*TO DO*
Pictures aside, every line of the listing should be given again exactly.

*GIVEN MATERIAL*
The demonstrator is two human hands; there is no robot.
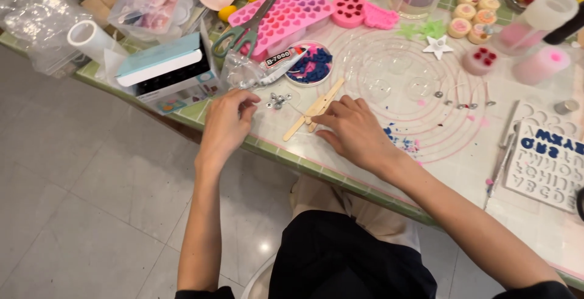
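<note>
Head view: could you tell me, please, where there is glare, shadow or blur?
Head view: a glare spot on the floor tiles; soft, even light with faint shadows under the left hand and right hand; both hands and the wooden sticks look sharp; edges bow slightly.

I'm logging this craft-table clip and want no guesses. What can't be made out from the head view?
- Left hand: its curled fingers hide whatever they pinch.
- Small metal pieces: too small to identify.
- Right hand: covers the near ends of the wooden sticks.
- Letter mould: cut off by the right edge.
</note>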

*THE COMPLETED TASK*
The demonstrator is two human hands; there is no robot.
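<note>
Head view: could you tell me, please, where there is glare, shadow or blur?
Head view: a glare spot on the floor tiles; soft, even light with faint shadows under the left hand and right hand; both hands and the wooden sticks look sharp; edges bow slightly.

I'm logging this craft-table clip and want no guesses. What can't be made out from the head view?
- Left hand: its curled fingers hide whatever they pinch.
- Small metal pieces: too small to identify.
- Right hand: covers the near ends of the wooden sticks.
- Letter mould: cut off by the right edge.
</note>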

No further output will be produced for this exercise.